The NY Times, Jagr Might Be Answer the Rangers Want
REENBURGH, N.Y., Jan. 21 — With the Rangers' season seemingly in the balance, Glen Sather spent most of Wednesday working the phones here at the team's training center. But Sather was not just scouring for two defensemen who could step in and play for his injury-plagued team.
According to a person familiar with Sather's conversations, Sather has revisited the idea of obtaining the All-Star right wing Jaromir Jagr from the Washington Capitals.
Since the National Hockey League draft last June, Sather has toyed with the notion of trading for Jagr, who came into this season with five years and $55 million left on his contract. One team official in the league said it would be a salary dump on the Capitals' part.

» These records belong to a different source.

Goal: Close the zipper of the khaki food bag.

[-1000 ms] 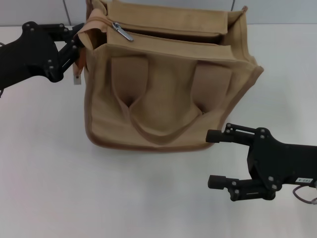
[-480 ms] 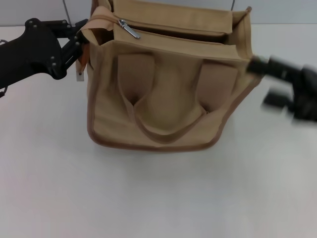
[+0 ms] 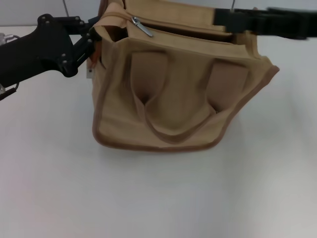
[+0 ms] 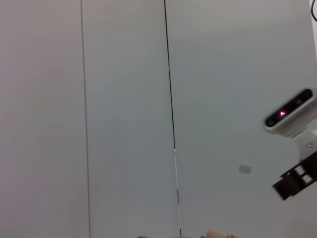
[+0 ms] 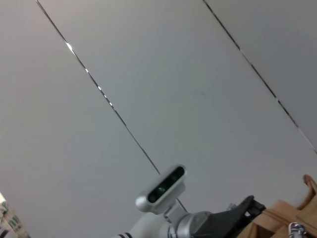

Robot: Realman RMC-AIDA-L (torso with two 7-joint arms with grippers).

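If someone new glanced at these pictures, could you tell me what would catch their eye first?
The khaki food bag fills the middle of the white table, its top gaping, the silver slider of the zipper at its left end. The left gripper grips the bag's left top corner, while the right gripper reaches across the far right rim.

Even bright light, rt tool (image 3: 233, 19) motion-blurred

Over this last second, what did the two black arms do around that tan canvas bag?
The right gripper swung from the table in front of the boxy khaki canvas food bag up to its far right top edge. The bag shifted slightly right. The left gripper stayed clamped on the bag's left end; the silver zipper slider stayed near that end.
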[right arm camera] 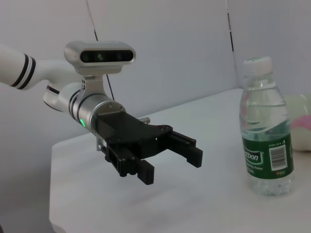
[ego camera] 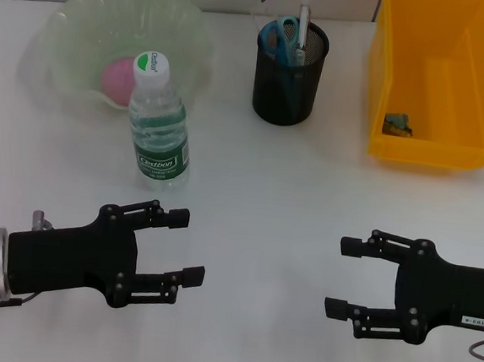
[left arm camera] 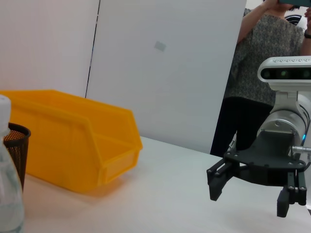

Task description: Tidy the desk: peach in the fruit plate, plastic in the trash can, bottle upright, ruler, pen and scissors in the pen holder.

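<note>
A: Where are the grippers relative to the bottle?
B: Left gripper (ego camera: 184,245) low over the white tabletop (ego camera: 263,234), fingers spread wide, nothing held. The bottle (ego camera: 158,123) stands upright just beyond its upper finger, apart from it. Right gripper (ego camera: 342,277) sits opposite, fingers also spread wide and empty, well apart from everything.

A: Materials and shapes?
B: Bottle is clear ribbed plastic, white cap, green label. Behind it, touching or nearly so, a translucent pale-green fruit plate (ego camera: 69,22) with a wavy rim holds the pink peach (ego camera: 115,79). Black mesh cylindrical pen holder (ego camera: 289,79) contains blue-handled scissors (ego camera: 279,36) and a pale pen (ego camera: 303,25). Yellow hard-plastic trash can (ego camera: 428,138), boxy, has crumpled plastic (ego camera: 398,123) inside.
</note>
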`<state>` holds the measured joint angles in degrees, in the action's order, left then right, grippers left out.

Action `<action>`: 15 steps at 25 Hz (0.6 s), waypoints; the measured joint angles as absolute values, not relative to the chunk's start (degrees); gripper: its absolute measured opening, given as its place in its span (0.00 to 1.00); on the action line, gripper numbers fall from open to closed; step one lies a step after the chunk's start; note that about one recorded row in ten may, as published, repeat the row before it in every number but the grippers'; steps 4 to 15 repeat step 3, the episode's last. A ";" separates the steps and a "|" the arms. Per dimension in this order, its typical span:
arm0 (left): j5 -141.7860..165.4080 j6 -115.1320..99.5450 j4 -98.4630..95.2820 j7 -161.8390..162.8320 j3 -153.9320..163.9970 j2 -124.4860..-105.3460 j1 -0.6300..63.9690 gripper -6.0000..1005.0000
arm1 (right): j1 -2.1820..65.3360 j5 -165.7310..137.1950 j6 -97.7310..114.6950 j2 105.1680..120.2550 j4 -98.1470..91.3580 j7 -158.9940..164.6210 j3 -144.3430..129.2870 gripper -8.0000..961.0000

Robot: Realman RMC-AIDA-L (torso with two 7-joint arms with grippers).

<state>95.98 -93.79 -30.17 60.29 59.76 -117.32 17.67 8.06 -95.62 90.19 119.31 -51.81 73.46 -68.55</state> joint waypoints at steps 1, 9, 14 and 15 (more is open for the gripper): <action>95.98 -93.83 -30.19 60.30 59.76 -117.33 17.66 0.80 | 8.12 -95.63 90.10 119.31 -51.66 73.52 -68.55 0.88; 95.98 -93.91 -30.22 60.30 59.77 -117.33 17.66 0.80 | 8.20 -95.64 90.00 119.30 -51.35 73.61 -68.55 0.88; 95.98 -93.91 -30.22 60.30 59.77 -117.33 17.66 0.80 | 8.20 -95.64 90.00 119.30 -51.35 73.61 -68.55 0.88; 95.98 -93.91 -30.22 60.30 59.77 -117.33 17.66 0.80 | 8.20 -95.64 90.00 119.30 -51.35 73.61 -68.55 0.88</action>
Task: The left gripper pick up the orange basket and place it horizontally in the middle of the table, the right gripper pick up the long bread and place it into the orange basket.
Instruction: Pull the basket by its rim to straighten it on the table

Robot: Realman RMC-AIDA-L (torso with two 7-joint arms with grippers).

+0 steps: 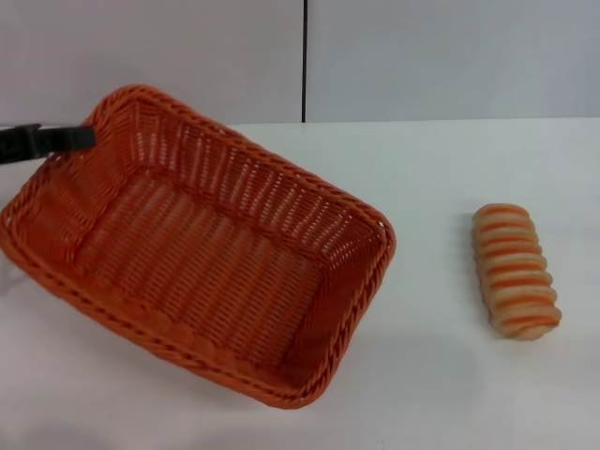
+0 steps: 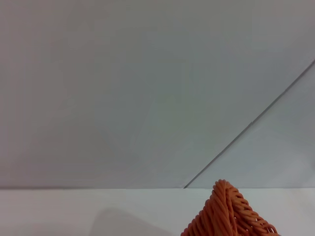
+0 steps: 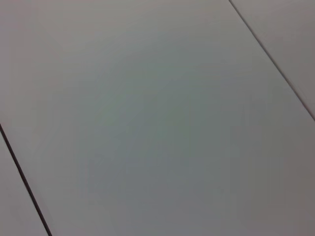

"This isn't a player deal," the official said. "It's a money deal."
In all likelihood, a deal would hinge on how much of Jaromir's contract the Capitals were willing to pick up. When the Capitals and the Rangers broached the subject in late November, Washington was believed to be willing to assume about $20 million.
A six-time first team All-Star, Jagr, 31, is second on the Capitals in scoring this season with 16 goals and 29 assists for 45 points in 45 games.
With the Rangers slumping (2-4-2-1 over their last nine games) and in 10th place in the Eastern Conference and with some fans at Madison Square Garden calling for Sather's firing, Sather may be contemplating one more blockbuster trade in a last-ditch effort to shake the Rangers out of a seven-year funk.
Sather, the official said, has appeared ambivalent for months about trading for Jagr. Whether Sather is being urged to do so by the Garden's chairman, James L. Dolan, is unclear. Through a Garden spokesman, Barry Watkins, Dolan declined to comment on Sather's situation.
The Rangers' payroll is already about $80 million. Despite league-record payrolls, the Rangers have not qualified for the playoffs for a franchise-record six consecutive seasons. Sather is in his fourth season as the Rangers' president and general manager. Last Jan. 30, he replaced Bryan Trottier as coach.
But Sather, 60, has failed to turn around the Rangers, who are 18-18-7-4 this season. To compound Sather's problems, three of his top six defensemen and the Rangers' top defensive prospect are injured.
There was no guarantee that Sather would be able to get a competent defenseman in time for Thursday night's game against the Philadelphia Flyers at the Garden.
What seems more certain is that if the Rangers again play poorly, the chants of "Fire Sather!" that rang in the Garden for the first time this season on Tuesday will be heard again.
After his coaching staff put the Rangers through a brief 45-minute practice Wednesday without Eric Lindros (cold, flu), Petr Nedved (dizziness) and Tom Poti (back), Sather said he was not considering stepping down as coach to concentrate on front-office duties.
When it was pointed out to Sather that other general managers over the last few years had done that, he replied: "A lot of guys say: `Listen, the pressure is there and I don't want to deal with it.' And so they turn it over to somebody else. No, I don't feel that way."
To make his case, Sather pointed out that the Rangers, despite being thumped by Boston in a home-and-home series on consecutive days, are still only 2 points behind the Islanders in the race for the eighth and final Eastern playoff berth.
In addressing the fact that other teams had overcome injury problems this season, Sather reasoned, "You can lose a forward a lot easier than a defenseman."
An hour before Tuesday night's game, the Rangers learned that defenseman Darius Kasparaitis would be lost for 10 to 12 weeks (effectively, the rest of the regular season) with a tibial plateau fracture in his left leg and slight tear of the medial collateral ligament in his left knee.
Kasparaitis joined Greg de Vries, who is sidelined perhaps another month with a more serious tear of the medial collateral ligament in his right knee, on the injured list. The Rangers' top minor league prospect on defense, Fedor Tjutin, is out as long as de Vries with torn knee ligaments.